But their refusal to read the writing on the wall does not mean that the writing cannot be read or it is not there on the wall. For one thing, the Opposition is united in both Parliament and outside in the streets. While in the initial stages, trade unions---traditionally a very strong movement still led by leftists---lent the leadership to the anti-government movement, all opposition political parties, all professions, intellectuals, carried away by by an enraged social media,have all joined in and continue to be doing so. The ball has started running downhill; and there does not seem to be any means potent enough to stop it.

The Rajapaksas still seem to believe that by retaining the presidential gadi (office), Gotabaya in collaboration with Mahinda and other Rajapaksa brothers would be able to buck the tide, calm the people down gradually, and can continue to rule the angry country. But the die seems to have been cast in the opposite direction; and perhaps the Rajapaksa era in Sri Lankan history is destined for an eclipse, if not for permanence.
Facing the situation in unsettled Sri Lanka today, there is no doubt that Gotabaya Rajapaksa, who has so far refused to go, will eventually have to go. The last resort to cling to power that he has taken on 10 May, by virtually making the military the sole arbiter in quelling the popular movement with the unquestionable power to shoot at agitators, is apparently calculated to cower down the people. But so far, the people have not betrayed any dithering amongst them to continue with their anti-Rajapaksa movement. In all senses, what is happening in Sri Lanka today is a people’s revolution. It’s nothing short of that.
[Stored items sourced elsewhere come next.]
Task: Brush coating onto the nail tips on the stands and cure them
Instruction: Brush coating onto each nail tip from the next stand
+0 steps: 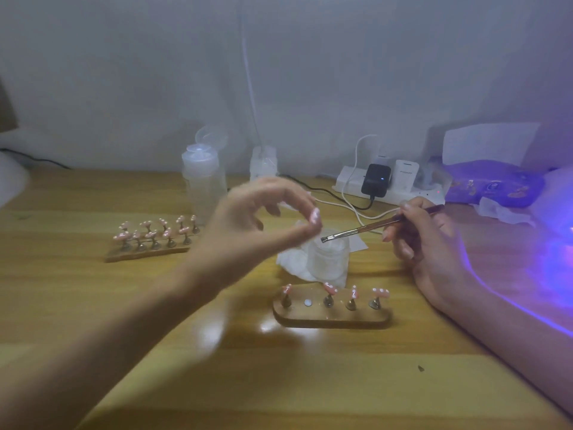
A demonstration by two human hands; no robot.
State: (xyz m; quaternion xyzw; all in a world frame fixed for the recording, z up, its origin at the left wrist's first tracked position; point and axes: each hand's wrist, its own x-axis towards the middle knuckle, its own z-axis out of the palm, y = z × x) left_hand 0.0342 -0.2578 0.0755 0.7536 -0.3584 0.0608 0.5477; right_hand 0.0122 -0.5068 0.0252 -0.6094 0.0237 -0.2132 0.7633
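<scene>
My left hand (pixel 257 218) is raised above the table and pinches a pink nail tip (pixel 408 216) with white dots between thumb and forefinger. My right hand (pixel 424 243) grips a thin brush (pixel 372 227); its bristles hover over an open jar of clear coating (pixel 328 254) standing on white tissue. In front of the jar lies a wooden stand (pixel 331 318) with several pink tips on pegs and one bare slot. A second wooden stand (pixel 148 252) full of pink tips sits to the left.
A clear pump bottle (pixel 203 181) stands at the back by the wall. A white power strip (pixel 387 184) with plugs and cables lies behind the jar. Purple UV light glows at the right edge (pixel 555 259), next to a purple packet (pixel 493 186).
</scene>
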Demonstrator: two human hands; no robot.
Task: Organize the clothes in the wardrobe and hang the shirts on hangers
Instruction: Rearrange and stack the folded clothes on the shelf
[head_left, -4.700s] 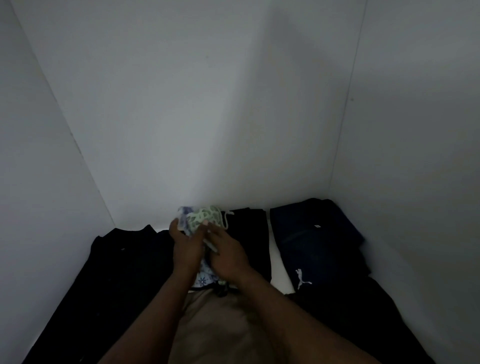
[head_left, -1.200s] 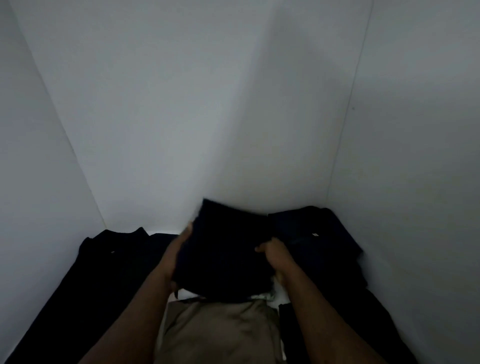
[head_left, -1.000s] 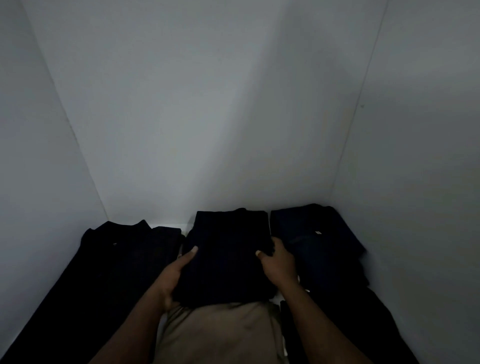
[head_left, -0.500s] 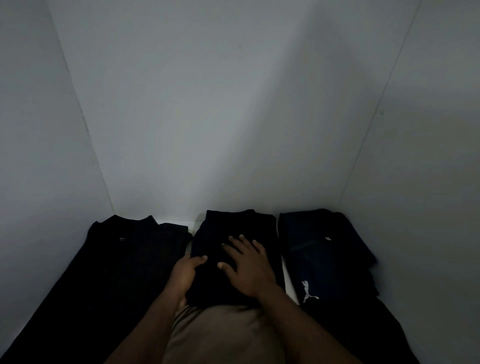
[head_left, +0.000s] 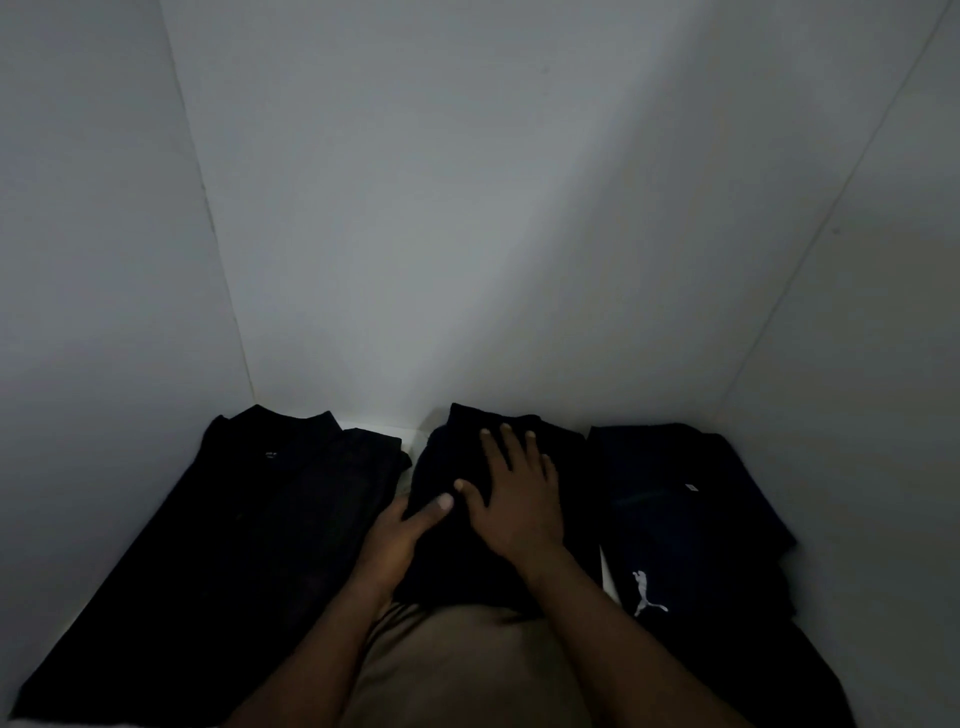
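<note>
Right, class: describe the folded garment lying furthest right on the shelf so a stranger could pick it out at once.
Inside the white wardrobe compartment, dark folded clothes lie in a row on the shelf. The navy garment is the rightmost, nearest the right wall. Unlike the black pile next to it, it is blue and bears a white leaping-cat logo.

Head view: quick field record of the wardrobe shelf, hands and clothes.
setting: white wardrobe compartment, dim light
middle: black folded garment
front: tan garment, nearer the camera
left pile: black clothes
right pile: navy garment with a white logo
right hand: flat on the middle garment, fingers spread
left hand: at that garment's left edge, thumb on top, fingers hidden
hangers: none in view
</note>
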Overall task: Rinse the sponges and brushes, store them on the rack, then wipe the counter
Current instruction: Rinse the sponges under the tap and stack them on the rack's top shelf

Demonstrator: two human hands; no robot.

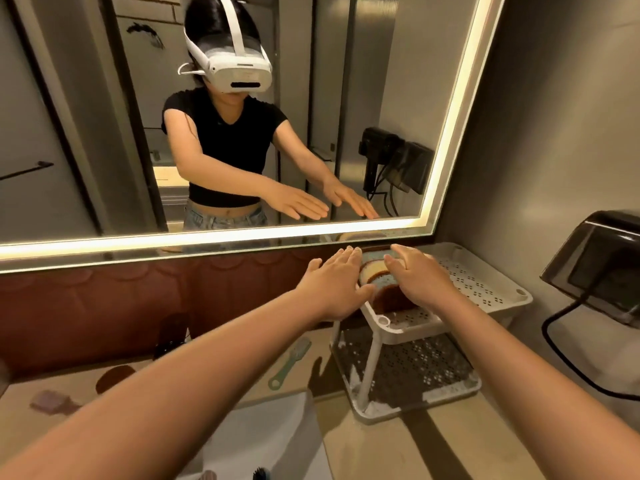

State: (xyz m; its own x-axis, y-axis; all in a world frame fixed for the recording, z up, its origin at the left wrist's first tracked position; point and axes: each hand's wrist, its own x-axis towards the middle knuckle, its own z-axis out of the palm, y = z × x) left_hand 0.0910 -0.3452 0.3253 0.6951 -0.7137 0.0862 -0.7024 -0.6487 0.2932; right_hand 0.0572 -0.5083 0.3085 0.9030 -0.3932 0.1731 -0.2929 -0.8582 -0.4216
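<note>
A white two-tier rack (pixel 485 282) stands on the counter at the right. On its top tier several flat sponges (pixel 375 271), yellow, blue and brown, stand on edge in a row. My left hand (pixel 332 282) lies with straight fingers against the left side of the row. With fingers also straight, my right hand (pixel 415 271) rests on the row's right side. A green brush (pixel 289 362) lies on the counter left of the rack. A brown round sponge (pixel 116 377) and a purple sponge (pixel 48 401) lie at the left.
A white sink (pixel 263 441) sits below my arms. A lit mirror (pixel 242 116) fills the back wall and shows a person's reflection. A dark hair dryer holder (pixel 602 268) with a black cord hangs on the right wall. A black brush (pixel 171 336) leans at the backsplash.
</note>
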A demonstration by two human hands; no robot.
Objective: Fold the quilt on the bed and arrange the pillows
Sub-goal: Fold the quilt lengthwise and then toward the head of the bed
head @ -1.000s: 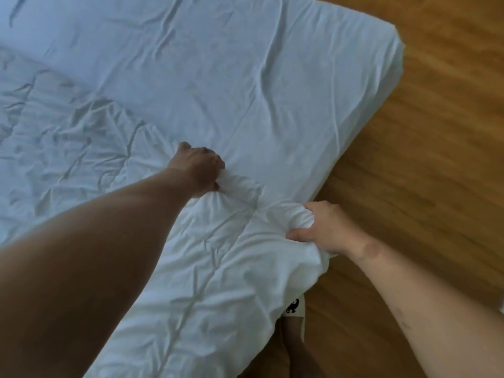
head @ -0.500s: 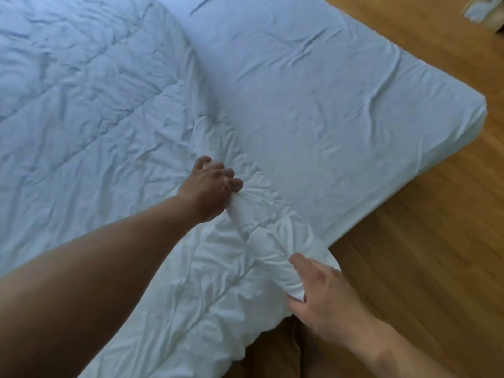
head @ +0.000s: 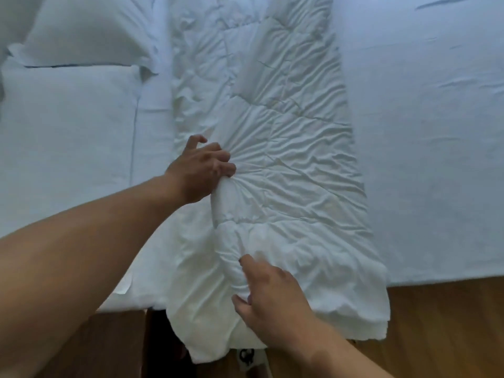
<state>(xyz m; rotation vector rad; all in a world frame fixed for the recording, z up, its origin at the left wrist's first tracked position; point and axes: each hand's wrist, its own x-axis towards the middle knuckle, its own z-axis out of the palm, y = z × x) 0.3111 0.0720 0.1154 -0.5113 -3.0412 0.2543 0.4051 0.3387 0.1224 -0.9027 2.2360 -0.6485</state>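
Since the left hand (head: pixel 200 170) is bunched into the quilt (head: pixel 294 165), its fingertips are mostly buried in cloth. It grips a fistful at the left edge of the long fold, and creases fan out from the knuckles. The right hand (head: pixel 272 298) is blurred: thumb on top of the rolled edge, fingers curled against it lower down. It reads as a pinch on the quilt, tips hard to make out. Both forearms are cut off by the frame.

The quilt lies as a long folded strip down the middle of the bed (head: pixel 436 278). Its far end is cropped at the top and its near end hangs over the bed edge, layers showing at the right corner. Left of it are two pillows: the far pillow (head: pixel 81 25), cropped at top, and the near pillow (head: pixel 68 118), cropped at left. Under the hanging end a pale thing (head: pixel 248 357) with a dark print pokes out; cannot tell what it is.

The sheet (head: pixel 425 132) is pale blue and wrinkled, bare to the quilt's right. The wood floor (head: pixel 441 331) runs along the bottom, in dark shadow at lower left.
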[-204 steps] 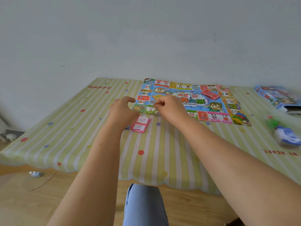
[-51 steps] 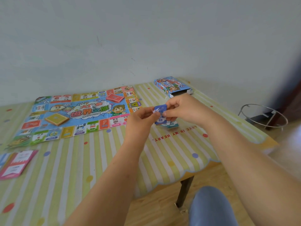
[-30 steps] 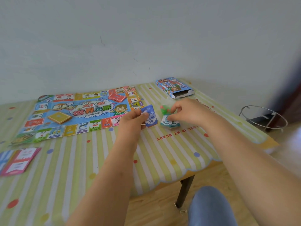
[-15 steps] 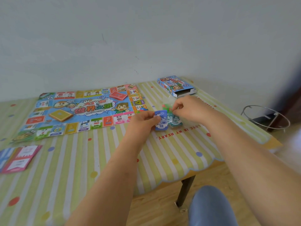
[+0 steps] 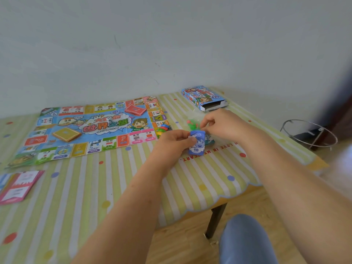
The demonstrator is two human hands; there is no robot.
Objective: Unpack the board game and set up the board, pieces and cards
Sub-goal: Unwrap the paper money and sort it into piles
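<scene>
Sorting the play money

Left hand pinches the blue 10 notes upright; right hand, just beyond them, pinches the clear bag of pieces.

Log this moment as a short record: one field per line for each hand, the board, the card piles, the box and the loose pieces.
left hand: pinching blue play money marked 10
right hand: fingers closed on a clear bag of green and red pieces
board: unfolded flat on the striped tablecloth
red card pile: on the board, far right part
yellow card pile: on the board, left of centre
pink cards: off the board, near left
box: far right, end flap open
</scene>
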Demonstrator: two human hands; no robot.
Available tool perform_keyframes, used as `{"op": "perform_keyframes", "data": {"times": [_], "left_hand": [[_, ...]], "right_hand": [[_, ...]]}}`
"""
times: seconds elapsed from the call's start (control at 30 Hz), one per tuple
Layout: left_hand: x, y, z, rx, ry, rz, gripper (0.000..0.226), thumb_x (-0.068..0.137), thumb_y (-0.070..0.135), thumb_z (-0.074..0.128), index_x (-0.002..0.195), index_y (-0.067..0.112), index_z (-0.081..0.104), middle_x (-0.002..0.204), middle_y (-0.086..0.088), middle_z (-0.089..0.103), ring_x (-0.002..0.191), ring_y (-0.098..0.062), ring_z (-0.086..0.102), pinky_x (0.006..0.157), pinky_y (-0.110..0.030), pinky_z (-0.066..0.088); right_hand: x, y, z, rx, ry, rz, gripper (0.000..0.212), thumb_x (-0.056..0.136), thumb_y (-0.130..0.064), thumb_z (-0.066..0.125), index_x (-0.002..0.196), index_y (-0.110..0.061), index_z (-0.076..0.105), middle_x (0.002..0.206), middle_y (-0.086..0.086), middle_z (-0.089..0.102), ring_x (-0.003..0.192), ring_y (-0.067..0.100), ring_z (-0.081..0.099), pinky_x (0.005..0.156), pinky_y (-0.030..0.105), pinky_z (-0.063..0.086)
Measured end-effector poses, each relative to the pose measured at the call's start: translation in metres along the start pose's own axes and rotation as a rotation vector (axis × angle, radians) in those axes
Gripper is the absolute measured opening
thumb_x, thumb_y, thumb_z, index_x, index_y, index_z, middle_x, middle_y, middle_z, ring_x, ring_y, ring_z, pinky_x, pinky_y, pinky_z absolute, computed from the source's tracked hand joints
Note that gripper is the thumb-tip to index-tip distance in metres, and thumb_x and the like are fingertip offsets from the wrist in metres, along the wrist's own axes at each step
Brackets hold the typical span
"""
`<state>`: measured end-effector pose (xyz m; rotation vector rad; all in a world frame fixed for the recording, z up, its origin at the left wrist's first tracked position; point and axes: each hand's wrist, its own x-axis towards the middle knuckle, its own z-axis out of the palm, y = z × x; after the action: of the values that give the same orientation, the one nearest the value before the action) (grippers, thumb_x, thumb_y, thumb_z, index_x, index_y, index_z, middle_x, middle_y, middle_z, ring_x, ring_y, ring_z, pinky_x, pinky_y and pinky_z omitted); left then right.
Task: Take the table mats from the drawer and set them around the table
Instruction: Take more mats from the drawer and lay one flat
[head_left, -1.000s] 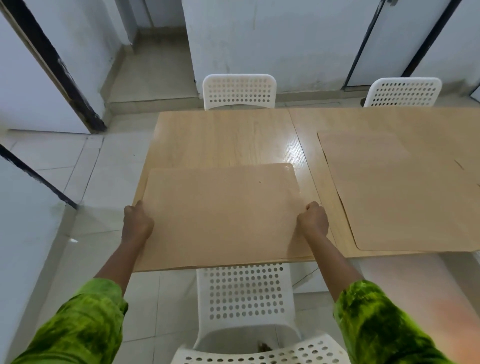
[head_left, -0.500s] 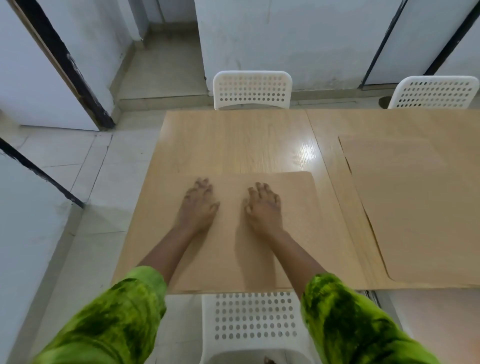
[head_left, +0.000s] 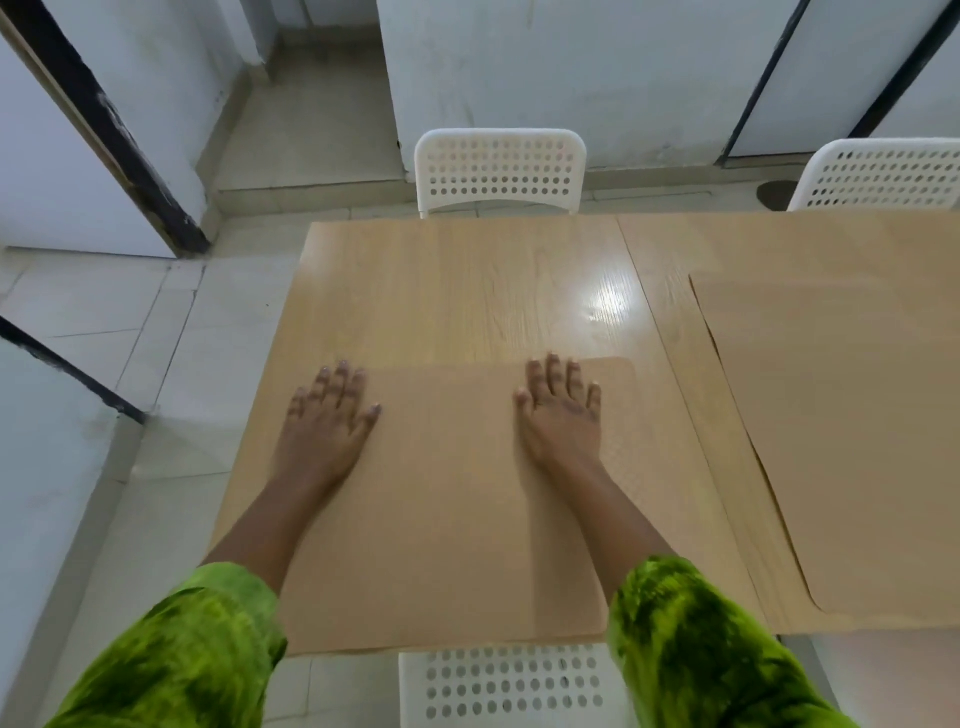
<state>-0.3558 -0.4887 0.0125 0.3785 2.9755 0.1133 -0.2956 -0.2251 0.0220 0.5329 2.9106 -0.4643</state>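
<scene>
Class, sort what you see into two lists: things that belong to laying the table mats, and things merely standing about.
Belong to the job: near mat, under left hand and right hand; second mat to the right; table.
Merely standing about: far chair; right-hand chair; near chair; door frame.

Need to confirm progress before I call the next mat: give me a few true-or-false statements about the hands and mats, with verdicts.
1. The left hand and the right hand both lie open on the near mat. True.
2. The right hand pinches the near mat's edge. False: it lies flat on top, fingers straight.
3. A second mat lies on the table, to the right of the near mat. True.
4. The two mats overlap. False: a strip of bare table shows between them.
</scene>
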Motion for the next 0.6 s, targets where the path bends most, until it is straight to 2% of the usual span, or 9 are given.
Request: {"op": "perform_keyframes", "data": {"times": [0.17,0.27,0.4,0.53,0.6], "left_hand": [[-0.003,-0.006,-0.001,-0.017,-0.035,-0.108,0.060,0.094,0.058,0.016,0.149,0.039,0.002,0.161,-0.002,-0.003,0.148,-0.028,-0.005,0.119,-0.045,0.001],[-0.008,0.006,-0.008,-0.035,-0.055,-0.161,0.062,0.093,0.060,0.017,0.149,0.039,0.002,0.161,-0.004,-0.007,0.147,-0.031,-0.009,0.118,-0.048,-0.003],[-0.037,0.041,-0.004,0.010,-0.059,0.010,0.062,0.094,0.059,0.013,0.149,0.036,-0.001,0.160,0.000,-0.010,0.147,-0.026,-0.012,0.118,-0.045,-0.006],[-0.072,0.082,0.007,-0.018,-0.069,0.199,0.079,0.079,0.063,-0.008,0.150,0.032,0.000,0.160,0.001,-0.008,0.148,-0.020,-0.011,0.117,-0.042,-0.008],[-0.086,0.099,0.013,-0.020,-0.052,0.250,0.079,0.078,0.060,-0.010,0.151,0.029,0.001,0.161,0.001,-0.006,0.148,-0.018,-0.010,0.117,-0.040,-0.008]], "right_hand": [[0.001,0.042,-0.013,-0.014,0.027,0.150,0.057,0.099,-0.043,0.013,0.151,-0.026,-0.001,0.161,-0.003,-0.008,0.148,0.021,-0.012,0.118,0.046,-0.008],[-0.001,0.040,-0.016,-0.002,0.027,0.188,0.058,0.098,-0.044,0.013,0.151,-0.024,-0.001,0.161,0.003,-0.008,0.148,0.022,-0.012,0.117,0.048,-0.009],[-0.011,0.035,-0.014,-0.028,0.041,0.125,0.056,0.099,-0.042,0.014,0.151,-0.027,0.001,0.161,0.004,-0.008,0.147,0.024,-0.013,0.117,0.049,-0.010],[-0.034,0.016,-0.011,-0.074,0.011,0.061,0.057,0.099,-0.040,0.018,0.151,-0.022,0.004,0.160,0.008,-0.006,0.148,0.024,-0.010,0.117,0.049,-0.010],[-0.065,-0.007,0.001,-0.022,-0.012,-0.024,0.057,0.099,-0.038,0.020,0.151,-0.020,0.005,0.160,0.008,-0.006,0.148,0.022,-0.009,0.117,0.047,-0.009]]}}
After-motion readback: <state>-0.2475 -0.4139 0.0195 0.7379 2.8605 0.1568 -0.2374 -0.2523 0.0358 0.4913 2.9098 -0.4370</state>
Mahinda and the other Rajapaksas chose their middle brother, Gotabaya to be the new president in 2015, because of his image among the Sinhalas as the man who led the army to destroy the Liberation Tigers of Tamil Eelam (LTTE) and, in the process, there was no problem for the government and the Sinhalas to understand that in this last-ditch effort to finish off the Tamil rebels, Tamil civilians might also be ‘sacrificed.’ Tamils have consistently claimed that around 40,000 men, women and children were killed while they were forced into the no-man’s land between the army and the LTTE. The government’s and the army’s contention at the time was that they were being used as a human shield by the Tamil rebels. The government and the army kept on issuing total and categorical denials, while Tamil civilians and activist groups, both in Sri Lanka and abroad, have continued to stick to the claim that ‘mass and indiscriminate’ killings by the army of ‘unarmed’ civilians caused the massacre, if mot a genocide.. The international community has since responded to the Tamil diaspora’s call for an international inquiry, and the United Nations had at one time supported this demand. But the Gotabaya government has brushed aside these demands and claims, and has maintained that an internal inquiry has cleared the president and the army of such ‘false and motivated’ accusations.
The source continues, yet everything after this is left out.